Next year, I am having a stealth birthday.
I’m going to pick a great day – maybe a sunny day in mid-May, when the lilacs are blooming and the trees are wearing brand new baby leaves and the air hints of summer to come. And then, I’m going to take a leisurely walk through the woods while the older kids are at school, and I’m going to nap with the younger ones, and I’m going to take everyone for ice cream in the afternoon just because I can, and I’m going to enjoy our first grilled carne asada of the season. And then – when we are all lingering at the table and laughing – I will announce, “Today is my birthday! Let’s have cake!”
And it will be perfect.
Because lately? My birthday, it conspires against me. It’s like the antithesis of a good day, the opposite of “how to celebrate Kelly.”
Case in point? Last Thursday, my 39th birthday. My day started at 3:00 AM, when Natalie stumbled into my room (after I had gotten up with a crying Kieran) and said, “I don’t feed good. My tummy hurts and I can’t get back to sleep.”
I did what all good mothers do – I mumbled something like, “You’ll be fine,” and I waved the air in her direction and she went back to bed.
I woke up a few hours later, with a toddler on one side and a baby (in soaking wet pajamas) on the other. Corey wasn’t around because he was on a business trip, but he was coming home that afternoon. All in all, not a bad start.
Then Natalie came in, looking somewhat ashen. “I still don’t feel good, Mom,” she said.
I could detail the rest of the day, but I bet you know where this is going. Let’s just say: My birthday lunch at a friend’s house was canceled. The rest of my plans to have a productive day at home went out the window. I spent most of my time trying to get a cranky baby to sleep in his own home (15-minute naps were all the rage that day) while Natalie and Teyla sat transfixed in front of the TV for – wait for it – eight hours straight.

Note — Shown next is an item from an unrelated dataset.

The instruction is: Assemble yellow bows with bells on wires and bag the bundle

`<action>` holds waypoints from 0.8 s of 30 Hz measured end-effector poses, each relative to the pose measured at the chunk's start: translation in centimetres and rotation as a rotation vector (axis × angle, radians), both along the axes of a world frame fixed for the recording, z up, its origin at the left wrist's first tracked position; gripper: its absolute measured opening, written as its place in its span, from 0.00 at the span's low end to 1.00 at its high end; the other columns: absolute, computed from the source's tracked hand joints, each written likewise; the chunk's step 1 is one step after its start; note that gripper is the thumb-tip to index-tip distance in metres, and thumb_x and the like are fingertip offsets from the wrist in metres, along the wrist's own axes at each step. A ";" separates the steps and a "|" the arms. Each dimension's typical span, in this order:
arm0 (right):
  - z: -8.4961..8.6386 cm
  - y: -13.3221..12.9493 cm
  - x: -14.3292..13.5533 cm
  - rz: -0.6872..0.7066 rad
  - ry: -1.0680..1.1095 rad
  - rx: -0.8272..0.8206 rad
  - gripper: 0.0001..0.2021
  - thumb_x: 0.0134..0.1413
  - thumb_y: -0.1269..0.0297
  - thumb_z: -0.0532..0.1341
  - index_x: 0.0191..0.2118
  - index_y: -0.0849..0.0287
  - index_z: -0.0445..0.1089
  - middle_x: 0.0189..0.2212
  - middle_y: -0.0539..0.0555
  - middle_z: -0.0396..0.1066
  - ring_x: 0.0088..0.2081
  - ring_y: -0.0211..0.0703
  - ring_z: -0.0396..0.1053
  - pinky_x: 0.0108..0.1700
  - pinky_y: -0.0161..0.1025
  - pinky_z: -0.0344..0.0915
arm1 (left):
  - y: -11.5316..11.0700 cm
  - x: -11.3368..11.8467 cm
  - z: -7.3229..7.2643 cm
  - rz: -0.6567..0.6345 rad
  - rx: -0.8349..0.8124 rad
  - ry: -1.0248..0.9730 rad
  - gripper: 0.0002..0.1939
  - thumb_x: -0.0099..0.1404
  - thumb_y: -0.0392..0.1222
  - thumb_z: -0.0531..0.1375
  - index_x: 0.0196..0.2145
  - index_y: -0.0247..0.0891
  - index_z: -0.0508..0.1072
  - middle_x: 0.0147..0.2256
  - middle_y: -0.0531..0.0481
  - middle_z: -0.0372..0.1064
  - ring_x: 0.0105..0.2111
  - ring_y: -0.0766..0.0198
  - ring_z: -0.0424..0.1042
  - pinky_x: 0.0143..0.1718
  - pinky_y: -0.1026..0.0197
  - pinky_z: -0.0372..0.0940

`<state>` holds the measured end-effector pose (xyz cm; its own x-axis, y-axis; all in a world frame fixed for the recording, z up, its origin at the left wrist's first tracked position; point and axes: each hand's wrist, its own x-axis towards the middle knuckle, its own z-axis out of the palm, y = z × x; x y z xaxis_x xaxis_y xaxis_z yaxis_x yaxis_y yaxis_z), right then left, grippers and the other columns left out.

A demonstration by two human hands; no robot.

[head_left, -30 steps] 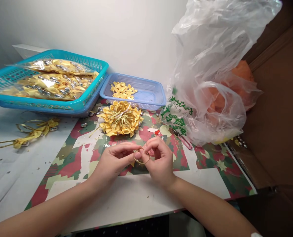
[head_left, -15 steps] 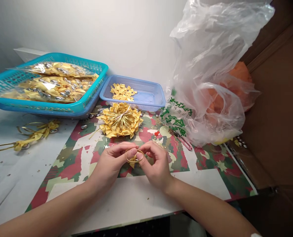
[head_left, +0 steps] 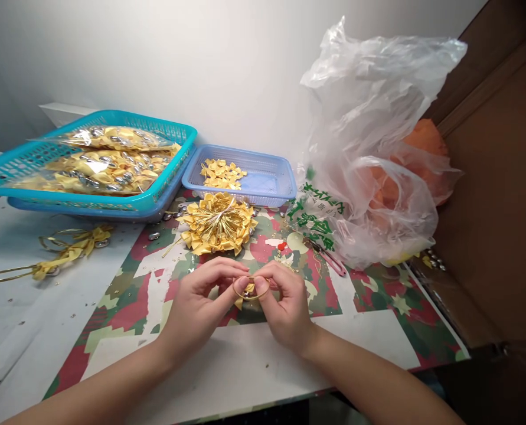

Corey got home (the best birthday gift I could imagine, believe me), we ordered dinner from Outback, I only got to eat a few bites before the incredibly overtired baby demanded to be put to bed. Connor, who was fine all day, threw up in my bedroom after his shower. (Birthday aromatherapy: vomit.) And Teyla went to bed with a fever. (Oh look! I detailed it for you anyway!)
And so the day ended. I ate a piece of cake from Teyla’s birthday party, just five days before, and called it a night.
Here's the thing: I wasn’t upset. In fact, it made me giggle a little. My kids rarely get sick. I don't believe we've had a sick day yet this school year. What are the odds all this would happen on my birthday?
Apparently, pretty good. Turns out, last year, on my birthday, Natalie got sick. (I am totally serious! Go read it for yourself!)
And the year before that? I was in a foul mood, possibly because my Mom was having surgery that very day to discover if she had a very serious form of cancer. (She didn’t, which totally redeemed the day. But before we knew the news? It was dicey.)
So next year? I turn 40. I need to have a good birthday to kick off a new decade. So I’m not announcing when it will be.